Reading my old nan's diary I see that as soon as Monday 6 January, when she was due to go back to teach at All Saints' Infants, the school didn't reopen, but it did next day. Monday 20th was very cold, but on the Wednesday she got 3 cwt coal delivered. The snow started on Friday 24 Jan, and they left school early. The school closed on Monday 3 February at 10.15 am, but she went back for two hours on the Friday morning. They closed again for a half-term weekend from Thursday 13th to Tuesday 18th ("better attendance"). The serious cold seems to have started, with heavy frost and blizzards from 25 February. She had two burst pipes on the Tuesday and the electricity cut ot on Wednesday. There was next to no heating in the school, and few kids were turning up. From 10 March was to have been "Education Week", but that was cancelled because of the weather. The first thaw started on Saturday 8 March, but it took a week for the snow to melt. Sunday 16 March was the first day of summer time, and I remember going on my bike next evening to view the flooded River Tame at Walsall Road - see the pic which I think appeared in the Bham Mail that evening. Brookvale Road was also under water down at the Tame Road end, and I believe buses were diverted via College Road, Aldridge Road and Perry Barr for a day or two. The Midland Red buses on the Walsall Road were certainly diverted via Church Road and Aldridge Road. A few days later I remember walking alongside the railway from Bromford Land down to Aston Church Road, and seeing that the 'slow' track was occupied by a continuous line of coal trains following each other 'on sight' (that is without observing signals) from the coalfields of Leicestrershire, Notts and Derbyshire to the various gasworks.
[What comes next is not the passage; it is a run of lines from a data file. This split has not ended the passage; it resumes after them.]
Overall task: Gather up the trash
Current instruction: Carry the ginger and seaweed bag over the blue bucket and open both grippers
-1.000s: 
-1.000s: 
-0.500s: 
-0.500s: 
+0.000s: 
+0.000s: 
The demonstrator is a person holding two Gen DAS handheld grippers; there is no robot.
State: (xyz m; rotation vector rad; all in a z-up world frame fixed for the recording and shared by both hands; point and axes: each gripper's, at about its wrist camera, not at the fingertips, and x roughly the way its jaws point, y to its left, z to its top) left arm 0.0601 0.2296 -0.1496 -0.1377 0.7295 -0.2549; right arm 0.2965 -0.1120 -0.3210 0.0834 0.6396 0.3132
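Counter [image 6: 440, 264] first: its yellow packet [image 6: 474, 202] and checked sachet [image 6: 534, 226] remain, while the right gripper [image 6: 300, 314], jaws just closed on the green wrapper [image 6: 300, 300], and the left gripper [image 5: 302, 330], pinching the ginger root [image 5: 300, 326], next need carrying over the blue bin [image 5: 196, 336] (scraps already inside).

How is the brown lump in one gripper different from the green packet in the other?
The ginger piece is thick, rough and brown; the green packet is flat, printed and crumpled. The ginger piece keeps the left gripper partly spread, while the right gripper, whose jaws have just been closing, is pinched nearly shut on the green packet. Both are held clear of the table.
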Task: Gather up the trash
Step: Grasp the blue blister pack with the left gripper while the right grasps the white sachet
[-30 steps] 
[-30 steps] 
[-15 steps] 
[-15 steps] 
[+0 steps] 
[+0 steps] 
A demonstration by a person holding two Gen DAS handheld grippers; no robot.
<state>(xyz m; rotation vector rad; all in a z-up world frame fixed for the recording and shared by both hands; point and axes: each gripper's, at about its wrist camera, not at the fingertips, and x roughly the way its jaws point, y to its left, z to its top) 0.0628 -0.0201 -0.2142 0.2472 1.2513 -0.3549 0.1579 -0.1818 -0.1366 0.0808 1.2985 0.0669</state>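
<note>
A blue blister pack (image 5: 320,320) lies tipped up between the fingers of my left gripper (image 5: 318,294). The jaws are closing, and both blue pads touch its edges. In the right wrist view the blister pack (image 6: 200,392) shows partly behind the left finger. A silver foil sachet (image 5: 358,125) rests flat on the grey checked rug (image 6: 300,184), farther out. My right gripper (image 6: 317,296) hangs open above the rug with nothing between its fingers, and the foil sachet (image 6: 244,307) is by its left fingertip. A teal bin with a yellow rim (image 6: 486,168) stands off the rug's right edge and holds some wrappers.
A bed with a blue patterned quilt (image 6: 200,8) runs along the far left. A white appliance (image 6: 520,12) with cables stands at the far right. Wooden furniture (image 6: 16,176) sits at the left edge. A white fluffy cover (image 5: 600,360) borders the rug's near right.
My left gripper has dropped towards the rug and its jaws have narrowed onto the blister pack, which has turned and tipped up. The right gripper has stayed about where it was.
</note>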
I never saw that again.
We certainly had it cold that year, but never as warm as it is these days.
Peter
 
:angel: What a great write up of that time Peter, my Mom had two young babies at that time and would have also been pregnant with me during part of that time frame.
It must have been very hard for people with very young children to keep them warm and fed with hot meals if there was little or no coal to be had.

Chris :angel:
 
I can recall standing at Witton Circle, Peter and seeing the road under the railway bridge under water. There were crowds watching and some possibly not able to get home.
 
Photo in the newspaper in 1947 shows the Co-op milkman in delivering his milk in Tame Road and Brookvale Road Witton
 
Thanks for the photos Cromwell. The River Tame has come up a few times but the
meltdown from those 1947 snowfalls must have caused no end of problems.None of us who were at an age to remember that winter have forgotten it.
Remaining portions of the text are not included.